Impossible de ne pas discuter avec Martin Villeneuve sans revenir sur le long et difficile parcours qu’il a dû parcourir pour mener à terme ce projet fou.

«Je me suis retrouvé à la barre d’un projet que tout le monde pensait impossible à faire, mais comme je ne savais pas que c’était impossible, je me suis lancé» résumait le réalisateur, jeune frère du cinéaste Denis Villeneuve, lors de la première mondiale de Mars et Avril, au Festival de Karlovy Vary.

C’est Robert Lepage - qui joue dans le film et qui apparaît dans les photos-romans - qui a été le premier à manifester le désir d’adapter l’univers des livres de Martin Villeneuve à l’écran. C’était en 2005...

«Il voulait faire un film dans le même esprit que La face cachée de la lune, raconte Villeneuve. Je trouvais l’idée tellement tripante que j’ai embarqué à point joint.»

Sauf que Robert Lepage a abandonné le projet peu de temps après, suggérant à Villeneuve de réaliser lui-même le film.

«Ça me tentait beaucoup, mais je trouvais cela vertigineux. J’avais 26 ans à l’époque. C’était clair depuis le début que ce serait un projet de longue haleine à cause de ce côté très ambitieux. Mais pas à ce point-là...»

Collaborateurs de renom

Au début, tout s’est passé normalement. Ce n’est qu’après avoir tourné son film, en 2009, que les embûches se sont pointées.
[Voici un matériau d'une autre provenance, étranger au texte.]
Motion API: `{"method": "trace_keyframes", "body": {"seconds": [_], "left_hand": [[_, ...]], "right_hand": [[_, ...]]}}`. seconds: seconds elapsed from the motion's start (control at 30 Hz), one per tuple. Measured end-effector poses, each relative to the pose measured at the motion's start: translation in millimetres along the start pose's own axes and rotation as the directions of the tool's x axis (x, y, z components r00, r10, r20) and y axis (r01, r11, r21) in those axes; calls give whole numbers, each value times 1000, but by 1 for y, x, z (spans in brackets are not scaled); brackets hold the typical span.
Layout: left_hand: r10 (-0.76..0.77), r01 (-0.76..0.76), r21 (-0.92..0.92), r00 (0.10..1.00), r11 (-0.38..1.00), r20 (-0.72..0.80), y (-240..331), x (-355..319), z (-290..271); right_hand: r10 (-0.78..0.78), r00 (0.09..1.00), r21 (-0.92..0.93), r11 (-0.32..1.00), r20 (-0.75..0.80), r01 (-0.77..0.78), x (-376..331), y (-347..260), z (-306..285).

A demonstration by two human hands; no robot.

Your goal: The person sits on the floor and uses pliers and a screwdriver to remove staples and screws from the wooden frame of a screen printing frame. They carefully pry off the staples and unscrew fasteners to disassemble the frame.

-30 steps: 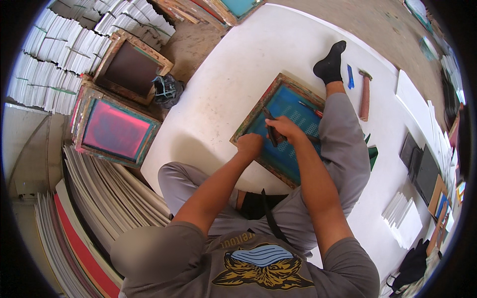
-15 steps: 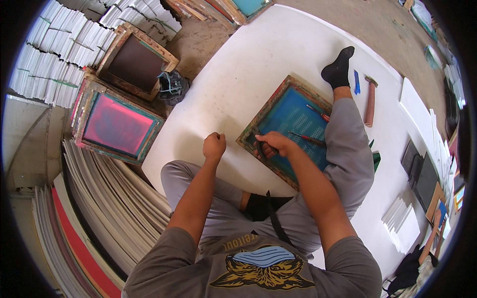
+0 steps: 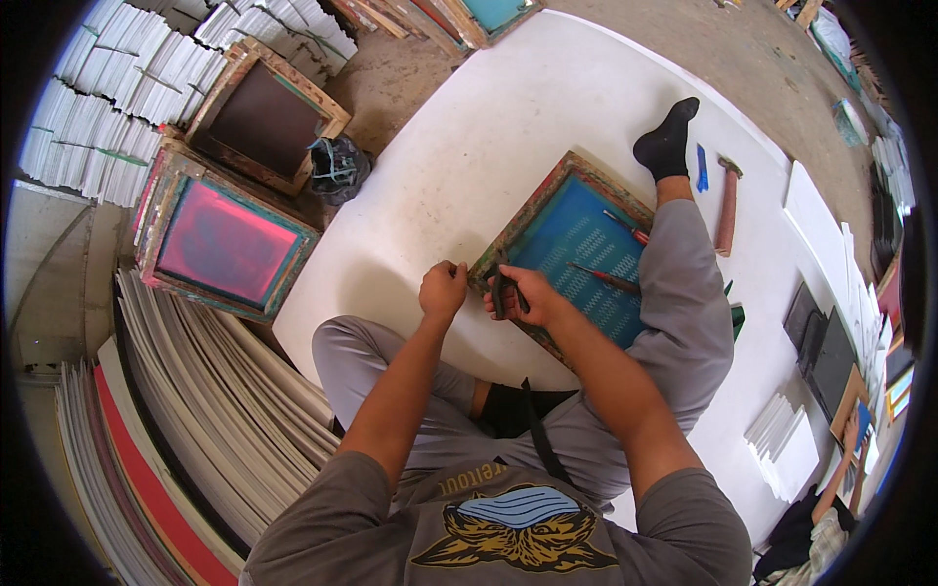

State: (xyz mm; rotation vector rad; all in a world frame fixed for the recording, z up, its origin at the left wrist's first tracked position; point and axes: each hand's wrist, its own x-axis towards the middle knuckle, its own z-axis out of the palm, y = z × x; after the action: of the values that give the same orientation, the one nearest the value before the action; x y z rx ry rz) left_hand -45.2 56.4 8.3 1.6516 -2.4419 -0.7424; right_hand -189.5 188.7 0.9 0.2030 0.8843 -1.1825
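Note:
In front of my crossed legs, a screen-printing frame with a worn wooden border and blue mesh lies on the white surface. My right hand is wrapped round a pair of dark pliers, over the frame's near left corner. Just left of that corner, my left hand is closed, fingers pinched; what they hold, if anything, is hidden. Two red-handled screwdrivers rest on the mesh, near my bent leg.
A hammer and a blue cutter lie beyond my right leg. Pink-mesh frame, dark frame and black bag stand left. Stacked sheets lie lower left. Another person's arm shows far right.
My left hand has moved right, toward the frame's corner. My right hand has shifted slightly left with the pliers, which now show more clearly. The two hands are closer together.

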Motion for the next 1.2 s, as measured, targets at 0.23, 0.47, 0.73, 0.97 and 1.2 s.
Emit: {"method": "trace_keyframes", "body": {"seconds": [0.23, 0.47, 0.73, 0.97, 1.2], "left_hand": [[64, -65, -30, 997, 997, -34, 4, -4, 14], [73, -74, -49, 997, 996, -16, 4, -7, 18], [140, -148, -72, 985, 986, -102, 4, -10, 20], [113, -136, -219, 987, 966, -116, -9, -5, 21], [-9, 321, -829, 934, 457, 356, -2, -5, -2]], "right_hand": [[-78, 987, -269, 963, -143, 37, -9, -5, 6], [-280, 936, -716, 697, -215, 44, -7, -11, 3], [-640, 764, -995, 91, -80, -28, -12, -6, -4], [-620, 773, -991, -82, 137, 110, -18, -11, 19], [-508, 835, -978, -111, 211, 179, -21, -2, 23]]}}
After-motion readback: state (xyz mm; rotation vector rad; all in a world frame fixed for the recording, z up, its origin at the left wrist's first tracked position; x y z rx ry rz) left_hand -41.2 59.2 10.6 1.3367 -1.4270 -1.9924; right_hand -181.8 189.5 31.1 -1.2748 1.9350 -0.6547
Ayant dépassé son budget initial de son film tourné majoritairement sur fond vert, Martin Villeneuve a dû retourner en financement pendant un an pour trouver les sous pour les effets spéciaux (essentiels pour son film) et la postproduction.

Heureusement pour le jeune réalisateur, plusieurs collaborateurs de renom ont accepté d’apporter leur expertise au film avec beaucoup de temps et de générosité. Ce fut le cas notamment de la firme Vision Globale (pour les effets spéciaux), du réputé bédéiste belge François Schuiten (à la conception visuelle) et du compositeur Benoît Charest (musique).

«Je suis assez fier du résultat final du film» dit aujourd’hui Martin Villeneuve.

«Je crois que le film ressemble à l’ovni qu’il devait être. Je voulais le faire avec ces acteurs-là et si j’avais trop attendu, Jacques (Languirand) n’aurait peut-être pas pu être là. Je pense qu’il y a tellement eu d’amour qui a entouré le film pendant sa création que ça se sent à l’écran.»


Mars et Avril sera présenté jeudi en ouverture de la section Focus du 41e Festival du nouveau cinéma et prendra l’affiche le lendemain (le 12 octobre).